[<prev] [next>] [<thread-prev] [thread-next>] [day] [month] [year] [list]
Message-Id: <20180109064434.12726-5-saeedm@mellanox.com>
Date: Tue, 9 Jan 2018 08:44:28 +0200
From: Saeed Mahameed <saeedm@...lanox.com>
To: "David S. Miller" <davem@...emloft.net>
Cc: netdev@...r.kernel.org, Or Gerlitz <ogerlitz@...lanox.com>,
Saeed Mahameed <saeedm@...lanox.com>
Subject: [net-next 04/10] net/mlx5e: Support offloading TC NIC hairpin flows
From: Or Gerlitz <ogerlitz@...lanox.com>
We refer to TC NIC rule that involves forwarding as "hairpin".

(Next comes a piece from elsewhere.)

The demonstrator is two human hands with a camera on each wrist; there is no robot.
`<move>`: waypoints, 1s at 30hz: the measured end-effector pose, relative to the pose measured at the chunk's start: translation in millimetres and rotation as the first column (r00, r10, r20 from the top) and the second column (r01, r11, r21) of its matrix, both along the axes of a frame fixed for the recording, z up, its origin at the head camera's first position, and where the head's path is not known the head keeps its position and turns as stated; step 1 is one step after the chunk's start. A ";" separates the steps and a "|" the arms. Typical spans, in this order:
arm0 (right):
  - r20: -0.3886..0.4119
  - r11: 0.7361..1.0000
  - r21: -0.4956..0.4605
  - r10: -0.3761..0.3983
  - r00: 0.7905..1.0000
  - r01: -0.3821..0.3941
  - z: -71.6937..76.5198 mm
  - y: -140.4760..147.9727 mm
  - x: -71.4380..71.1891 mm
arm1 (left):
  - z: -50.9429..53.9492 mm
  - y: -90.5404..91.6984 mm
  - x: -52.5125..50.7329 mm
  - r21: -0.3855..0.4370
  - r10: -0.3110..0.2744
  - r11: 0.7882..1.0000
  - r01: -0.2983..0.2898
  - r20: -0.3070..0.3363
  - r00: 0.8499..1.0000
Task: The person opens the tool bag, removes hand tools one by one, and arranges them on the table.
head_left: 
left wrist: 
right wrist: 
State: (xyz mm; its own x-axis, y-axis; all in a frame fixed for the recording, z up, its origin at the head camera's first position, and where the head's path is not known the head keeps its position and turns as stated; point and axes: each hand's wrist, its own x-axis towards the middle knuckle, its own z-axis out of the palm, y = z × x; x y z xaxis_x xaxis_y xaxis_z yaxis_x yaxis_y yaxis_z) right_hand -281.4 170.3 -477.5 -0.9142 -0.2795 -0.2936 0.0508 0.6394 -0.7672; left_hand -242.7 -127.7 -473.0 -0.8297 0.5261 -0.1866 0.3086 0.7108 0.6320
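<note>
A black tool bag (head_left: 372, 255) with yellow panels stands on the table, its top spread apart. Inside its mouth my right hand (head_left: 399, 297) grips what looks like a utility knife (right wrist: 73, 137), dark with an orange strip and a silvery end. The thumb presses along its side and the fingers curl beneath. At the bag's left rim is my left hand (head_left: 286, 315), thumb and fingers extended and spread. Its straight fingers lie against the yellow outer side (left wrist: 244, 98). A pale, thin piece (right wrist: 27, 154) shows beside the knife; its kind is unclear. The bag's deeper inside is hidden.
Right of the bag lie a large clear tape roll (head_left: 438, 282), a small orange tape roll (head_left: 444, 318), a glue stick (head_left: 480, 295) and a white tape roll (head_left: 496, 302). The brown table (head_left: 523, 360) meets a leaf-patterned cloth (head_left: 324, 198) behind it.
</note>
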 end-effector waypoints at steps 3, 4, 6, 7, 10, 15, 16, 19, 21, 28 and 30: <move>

All hairpin rules from the current NIC device (called "func" in
the code) to a given NIC device ("peer") are steered into the
same hairpin RQ/SQ pair.
The hairpin pair is set on demand and removed when there are no
TC rules that need it.
Here's a TC rule that matches on icmp, does header re-write of the
dst mac and hairpin from RX/enp1s2f1 to TX/enp1s2f2 (enp1s2f1/2 are
two mlx5 devices):
tc filter add dev enp1s2f1 protocol ip parent ffff: prio 2
flower skip_sw ip_proto icmp
action pedit ex munge eth dst set 10:22:33:44:55:66 pipe
action mirred egress redirect dev enp1s2f2
Signed-off-by: Or Gerlitz <ogerlitz@...lanox.com>
Signed-off-by: Saeed Mahameed <saeedm@...lanox.com>
---
drivers/net/ethernet/mellanox/mlx5/core/en.h | 1 +
drivers/net/ethernet/mellanox/mlx5/core/en_tc.c | 183 ++++++++++++++++++++++--
2 files changed, 172 insertions(+), 12 deletions(-)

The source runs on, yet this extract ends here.